───── MATERIAL FOR THIS EXERCISE

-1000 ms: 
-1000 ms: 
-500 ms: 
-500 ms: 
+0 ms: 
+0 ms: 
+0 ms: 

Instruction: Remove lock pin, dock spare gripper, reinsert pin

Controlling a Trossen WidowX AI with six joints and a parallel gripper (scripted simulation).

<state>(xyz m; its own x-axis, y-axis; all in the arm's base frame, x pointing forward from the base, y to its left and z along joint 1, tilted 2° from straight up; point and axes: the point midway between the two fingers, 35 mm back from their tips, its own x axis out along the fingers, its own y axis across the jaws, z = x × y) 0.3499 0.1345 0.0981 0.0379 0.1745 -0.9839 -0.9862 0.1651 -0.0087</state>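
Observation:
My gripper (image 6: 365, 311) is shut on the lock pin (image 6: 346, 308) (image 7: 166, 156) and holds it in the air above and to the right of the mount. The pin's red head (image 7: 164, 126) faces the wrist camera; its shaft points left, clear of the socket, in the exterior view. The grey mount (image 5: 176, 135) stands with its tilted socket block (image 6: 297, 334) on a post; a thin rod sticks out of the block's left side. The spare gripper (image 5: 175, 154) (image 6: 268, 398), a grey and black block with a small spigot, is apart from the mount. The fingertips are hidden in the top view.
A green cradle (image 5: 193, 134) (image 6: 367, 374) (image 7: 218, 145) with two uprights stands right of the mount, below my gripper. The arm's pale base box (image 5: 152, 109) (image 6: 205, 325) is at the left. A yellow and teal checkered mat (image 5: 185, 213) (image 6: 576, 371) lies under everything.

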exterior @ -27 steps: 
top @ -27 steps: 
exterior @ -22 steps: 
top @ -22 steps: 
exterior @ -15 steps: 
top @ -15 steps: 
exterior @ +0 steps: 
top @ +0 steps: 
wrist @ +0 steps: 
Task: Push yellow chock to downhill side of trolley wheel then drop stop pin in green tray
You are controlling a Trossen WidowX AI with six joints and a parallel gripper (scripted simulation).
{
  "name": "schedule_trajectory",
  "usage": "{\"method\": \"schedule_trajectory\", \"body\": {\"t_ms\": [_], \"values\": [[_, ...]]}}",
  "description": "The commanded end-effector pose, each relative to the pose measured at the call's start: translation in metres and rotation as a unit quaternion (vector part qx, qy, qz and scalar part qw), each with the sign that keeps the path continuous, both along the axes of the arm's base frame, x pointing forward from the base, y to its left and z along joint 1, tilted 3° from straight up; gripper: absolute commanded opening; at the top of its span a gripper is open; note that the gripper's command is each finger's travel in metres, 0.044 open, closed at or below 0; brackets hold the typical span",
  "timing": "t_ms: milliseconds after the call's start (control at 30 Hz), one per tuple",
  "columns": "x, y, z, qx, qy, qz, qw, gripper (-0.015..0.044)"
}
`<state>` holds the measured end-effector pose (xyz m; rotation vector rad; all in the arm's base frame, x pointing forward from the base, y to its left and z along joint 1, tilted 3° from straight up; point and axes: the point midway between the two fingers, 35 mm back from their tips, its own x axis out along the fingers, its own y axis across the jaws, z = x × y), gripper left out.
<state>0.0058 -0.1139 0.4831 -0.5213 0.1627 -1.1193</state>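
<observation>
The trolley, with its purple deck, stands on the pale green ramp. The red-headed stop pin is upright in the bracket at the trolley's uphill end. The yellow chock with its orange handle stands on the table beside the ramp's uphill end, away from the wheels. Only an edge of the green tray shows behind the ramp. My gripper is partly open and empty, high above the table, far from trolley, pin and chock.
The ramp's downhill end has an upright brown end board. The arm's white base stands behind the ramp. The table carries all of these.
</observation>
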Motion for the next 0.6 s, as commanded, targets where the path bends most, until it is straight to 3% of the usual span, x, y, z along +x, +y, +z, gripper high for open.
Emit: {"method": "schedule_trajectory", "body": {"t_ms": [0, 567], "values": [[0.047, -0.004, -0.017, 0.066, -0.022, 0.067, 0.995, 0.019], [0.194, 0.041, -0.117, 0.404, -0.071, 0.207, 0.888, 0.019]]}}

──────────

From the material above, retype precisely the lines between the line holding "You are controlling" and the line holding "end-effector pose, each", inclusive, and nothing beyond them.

You are controlling a Trossen WidowX AI with six joints and a parallel gripper (scripted simulation).
{
  "name": "schedule_trajectory",
  "usage": "{\"method\": \"schedule_trajectory\", \"body\": {\"t_ms\": [_], \"values\": [[_, ...]]}}",
  "description": "The commanded end-effector pose, each relative to the pose measured at the call's start: translation in metres and rotation as a unit quaternion (vector part qx, qy, qz and scalar part qw), each with the sign that keeps the path continuous, both along the axes of the arm's base frame, x pointing forward from the base, y to its left and z along joint 1, tilted 3° from straight up; gripper: absolute commanded opening; at the top of its span a gripper is open; note that the gripper's command is each finger's travel in metres, 0.044 open, closed at or below 0; brackets hold the typical span",

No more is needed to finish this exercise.